Required work: Consider the listing below. Extract exactly the lines from the line containing "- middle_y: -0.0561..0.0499" to the line containing "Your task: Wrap", both included.

****************

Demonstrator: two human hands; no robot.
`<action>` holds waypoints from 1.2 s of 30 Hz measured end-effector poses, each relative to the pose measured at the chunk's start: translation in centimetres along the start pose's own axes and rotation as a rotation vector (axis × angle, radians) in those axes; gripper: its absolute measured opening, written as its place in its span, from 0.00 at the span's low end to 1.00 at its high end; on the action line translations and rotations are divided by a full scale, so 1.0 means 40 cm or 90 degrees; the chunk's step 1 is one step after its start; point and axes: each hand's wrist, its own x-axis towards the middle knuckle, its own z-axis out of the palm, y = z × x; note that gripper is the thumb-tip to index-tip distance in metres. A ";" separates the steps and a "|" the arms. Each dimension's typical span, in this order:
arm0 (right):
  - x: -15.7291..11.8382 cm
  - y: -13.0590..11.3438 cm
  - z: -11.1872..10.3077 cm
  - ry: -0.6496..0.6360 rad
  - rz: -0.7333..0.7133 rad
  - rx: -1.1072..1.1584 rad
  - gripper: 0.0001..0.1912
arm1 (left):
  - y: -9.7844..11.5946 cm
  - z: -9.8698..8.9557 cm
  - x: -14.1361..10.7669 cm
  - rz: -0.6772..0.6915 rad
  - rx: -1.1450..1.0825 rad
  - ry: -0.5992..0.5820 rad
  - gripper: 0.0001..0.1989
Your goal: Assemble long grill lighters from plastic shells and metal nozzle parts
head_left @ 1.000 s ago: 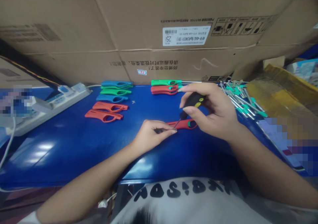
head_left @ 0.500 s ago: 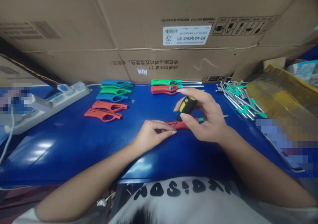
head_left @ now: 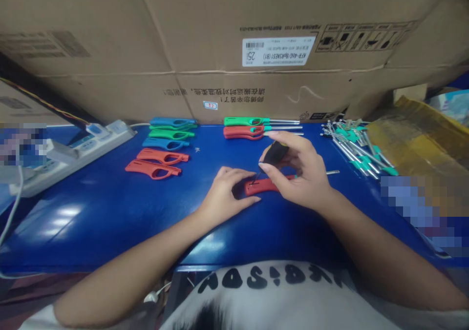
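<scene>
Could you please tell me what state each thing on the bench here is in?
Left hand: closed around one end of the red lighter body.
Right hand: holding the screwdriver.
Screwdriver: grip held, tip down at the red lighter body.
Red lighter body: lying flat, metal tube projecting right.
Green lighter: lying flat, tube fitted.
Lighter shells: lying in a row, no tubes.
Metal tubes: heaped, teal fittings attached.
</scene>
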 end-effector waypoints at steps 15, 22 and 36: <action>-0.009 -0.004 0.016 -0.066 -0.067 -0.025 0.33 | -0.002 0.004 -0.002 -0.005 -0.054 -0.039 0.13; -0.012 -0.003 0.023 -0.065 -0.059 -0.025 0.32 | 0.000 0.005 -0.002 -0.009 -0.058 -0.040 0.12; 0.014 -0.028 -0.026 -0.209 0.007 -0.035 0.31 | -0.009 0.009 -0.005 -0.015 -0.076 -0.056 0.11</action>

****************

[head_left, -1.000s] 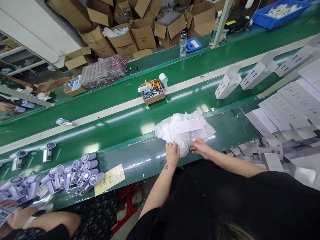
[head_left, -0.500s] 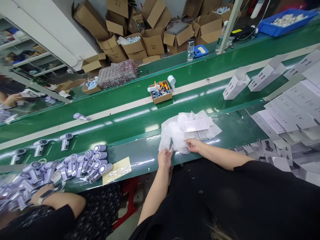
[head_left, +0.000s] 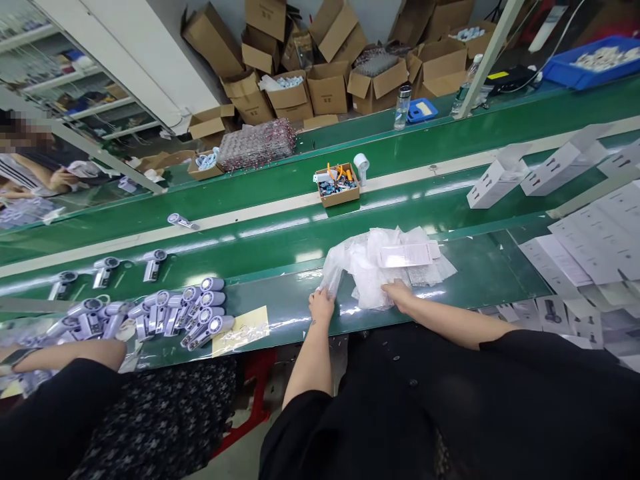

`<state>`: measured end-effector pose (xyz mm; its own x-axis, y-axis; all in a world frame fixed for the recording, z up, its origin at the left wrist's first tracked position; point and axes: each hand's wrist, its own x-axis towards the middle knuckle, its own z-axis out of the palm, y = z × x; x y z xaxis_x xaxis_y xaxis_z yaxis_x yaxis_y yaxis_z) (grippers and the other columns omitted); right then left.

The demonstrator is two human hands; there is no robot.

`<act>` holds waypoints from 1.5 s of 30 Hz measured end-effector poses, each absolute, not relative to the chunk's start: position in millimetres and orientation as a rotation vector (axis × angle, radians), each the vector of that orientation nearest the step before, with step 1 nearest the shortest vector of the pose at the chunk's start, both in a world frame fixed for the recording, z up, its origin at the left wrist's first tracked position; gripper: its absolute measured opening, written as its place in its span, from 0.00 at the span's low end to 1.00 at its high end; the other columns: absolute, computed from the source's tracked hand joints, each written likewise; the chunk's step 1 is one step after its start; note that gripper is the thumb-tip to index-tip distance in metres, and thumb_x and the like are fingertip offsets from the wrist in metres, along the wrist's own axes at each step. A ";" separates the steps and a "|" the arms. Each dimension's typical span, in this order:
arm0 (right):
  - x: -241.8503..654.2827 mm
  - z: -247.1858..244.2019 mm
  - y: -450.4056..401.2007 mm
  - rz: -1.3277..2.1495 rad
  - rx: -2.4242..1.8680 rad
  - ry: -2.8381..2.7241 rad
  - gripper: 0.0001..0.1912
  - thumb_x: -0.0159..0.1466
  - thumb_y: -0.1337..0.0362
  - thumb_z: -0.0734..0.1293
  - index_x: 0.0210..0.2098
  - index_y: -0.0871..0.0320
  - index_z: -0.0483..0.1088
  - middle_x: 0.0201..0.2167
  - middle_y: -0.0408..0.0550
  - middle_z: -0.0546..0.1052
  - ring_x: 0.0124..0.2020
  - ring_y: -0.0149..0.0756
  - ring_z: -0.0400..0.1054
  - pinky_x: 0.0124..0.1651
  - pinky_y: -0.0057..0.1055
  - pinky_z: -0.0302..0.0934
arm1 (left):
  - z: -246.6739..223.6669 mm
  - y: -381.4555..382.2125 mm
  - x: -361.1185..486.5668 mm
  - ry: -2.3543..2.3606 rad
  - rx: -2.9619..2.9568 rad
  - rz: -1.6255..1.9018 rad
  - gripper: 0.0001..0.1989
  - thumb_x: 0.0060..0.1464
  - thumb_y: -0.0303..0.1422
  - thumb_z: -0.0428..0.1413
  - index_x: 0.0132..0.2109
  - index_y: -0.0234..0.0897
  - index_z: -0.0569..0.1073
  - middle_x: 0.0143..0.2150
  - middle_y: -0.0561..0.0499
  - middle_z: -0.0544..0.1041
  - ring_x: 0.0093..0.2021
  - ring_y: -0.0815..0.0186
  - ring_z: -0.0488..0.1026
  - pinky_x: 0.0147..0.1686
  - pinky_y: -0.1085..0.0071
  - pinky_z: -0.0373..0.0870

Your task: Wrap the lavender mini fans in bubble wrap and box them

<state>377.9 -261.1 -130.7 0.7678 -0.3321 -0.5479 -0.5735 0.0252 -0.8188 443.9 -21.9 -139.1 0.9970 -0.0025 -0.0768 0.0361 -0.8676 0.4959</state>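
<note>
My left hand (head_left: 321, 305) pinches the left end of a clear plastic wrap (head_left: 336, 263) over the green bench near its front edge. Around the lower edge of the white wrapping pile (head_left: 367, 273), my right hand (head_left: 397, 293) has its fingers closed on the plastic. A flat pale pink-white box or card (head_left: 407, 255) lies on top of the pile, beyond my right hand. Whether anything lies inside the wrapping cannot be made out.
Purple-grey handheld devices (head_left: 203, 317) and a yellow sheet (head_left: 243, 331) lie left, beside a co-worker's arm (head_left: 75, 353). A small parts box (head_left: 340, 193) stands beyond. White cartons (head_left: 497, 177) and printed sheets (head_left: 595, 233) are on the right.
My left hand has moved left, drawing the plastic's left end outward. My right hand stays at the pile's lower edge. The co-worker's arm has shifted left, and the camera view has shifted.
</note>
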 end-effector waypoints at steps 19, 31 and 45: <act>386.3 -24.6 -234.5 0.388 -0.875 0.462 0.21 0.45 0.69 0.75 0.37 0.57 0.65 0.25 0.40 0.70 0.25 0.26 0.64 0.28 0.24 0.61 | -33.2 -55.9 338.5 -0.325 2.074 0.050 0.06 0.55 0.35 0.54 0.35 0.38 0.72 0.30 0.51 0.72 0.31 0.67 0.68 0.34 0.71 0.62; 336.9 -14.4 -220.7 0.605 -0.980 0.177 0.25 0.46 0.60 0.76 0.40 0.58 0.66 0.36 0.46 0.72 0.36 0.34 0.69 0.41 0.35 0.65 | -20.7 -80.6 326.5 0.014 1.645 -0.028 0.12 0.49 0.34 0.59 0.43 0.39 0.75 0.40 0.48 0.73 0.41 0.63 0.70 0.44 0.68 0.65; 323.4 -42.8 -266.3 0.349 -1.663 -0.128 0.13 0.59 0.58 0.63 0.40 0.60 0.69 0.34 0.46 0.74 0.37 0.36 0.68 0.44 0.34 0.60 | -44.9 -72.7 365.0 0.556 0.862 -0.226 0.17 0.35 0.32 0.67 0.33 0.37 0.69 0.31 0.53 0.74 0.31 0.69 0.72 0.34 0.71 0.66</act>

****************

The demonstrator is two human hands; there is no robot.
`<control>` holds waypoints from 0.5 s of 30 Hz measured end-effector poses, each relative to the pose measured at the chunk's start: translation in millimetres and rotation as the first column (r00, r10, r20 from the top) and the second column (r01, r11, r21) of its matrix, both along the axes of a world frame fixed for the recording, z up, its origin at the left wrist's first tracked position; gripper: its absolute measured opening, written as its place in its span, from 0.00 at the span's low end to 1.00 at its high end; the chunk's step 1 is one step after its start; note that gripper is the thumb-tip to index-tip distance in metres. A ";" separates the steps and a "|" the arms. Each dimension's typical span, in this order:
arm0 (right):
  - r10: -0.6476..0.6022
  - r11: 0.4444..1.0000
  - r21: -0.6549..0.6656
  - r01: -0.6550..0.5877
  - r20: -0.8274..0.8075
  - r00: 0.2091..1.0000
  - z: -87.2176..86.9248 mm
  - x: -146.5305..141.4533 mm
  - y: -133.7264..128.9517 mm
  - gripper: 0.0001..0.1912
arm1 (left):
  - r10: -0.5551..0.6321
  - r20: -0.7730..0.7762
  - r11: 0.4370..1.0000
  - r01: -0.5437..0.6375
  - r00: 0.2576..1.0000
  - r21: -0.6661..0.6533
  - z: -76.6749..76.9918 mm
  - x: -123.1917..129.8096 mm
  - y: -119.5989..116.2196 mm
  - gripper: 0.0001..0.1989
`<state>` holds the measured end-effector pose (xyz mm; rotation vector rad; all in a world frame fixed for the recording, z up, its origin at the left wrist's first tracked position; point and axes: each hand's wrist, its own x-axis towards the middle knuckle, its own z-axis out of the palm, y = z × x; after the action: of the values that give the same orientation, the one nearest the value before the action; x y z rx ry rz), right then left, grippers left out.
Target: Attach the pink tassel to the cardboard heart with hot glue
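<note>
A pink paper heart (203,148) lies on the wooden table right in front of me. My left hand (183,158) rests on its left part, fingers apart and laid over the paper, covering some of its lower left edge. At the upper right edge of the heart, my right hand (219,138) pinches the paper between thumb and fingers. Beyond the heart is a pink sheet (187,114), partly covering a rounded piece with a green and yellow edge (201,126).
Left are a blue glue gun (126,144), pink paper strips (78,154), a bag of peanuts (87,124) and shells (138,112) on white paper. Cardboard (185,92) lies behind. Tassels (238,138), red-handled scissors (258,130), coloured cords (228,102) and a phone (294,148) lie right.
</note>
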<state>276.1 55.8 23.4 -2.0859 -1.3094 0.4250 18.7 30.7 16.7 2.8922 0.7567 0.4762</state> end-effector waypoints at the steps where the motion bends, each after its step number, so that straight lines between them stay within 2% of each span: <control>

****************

Task answer:
  - middle_y: -0.0561..0.0499
  - middle_z: -0.0544..0.1041
  - ring_x: 0.0093..0.2021
  - ring_y: -0.0815..0.0186
  - ring_z: -0.0488..0.1026
  - pinky_x: 0.0147..0.1686
  - pinky_y: -0.1085..0.0071
  - pinky_z: -0.0373..0.0870

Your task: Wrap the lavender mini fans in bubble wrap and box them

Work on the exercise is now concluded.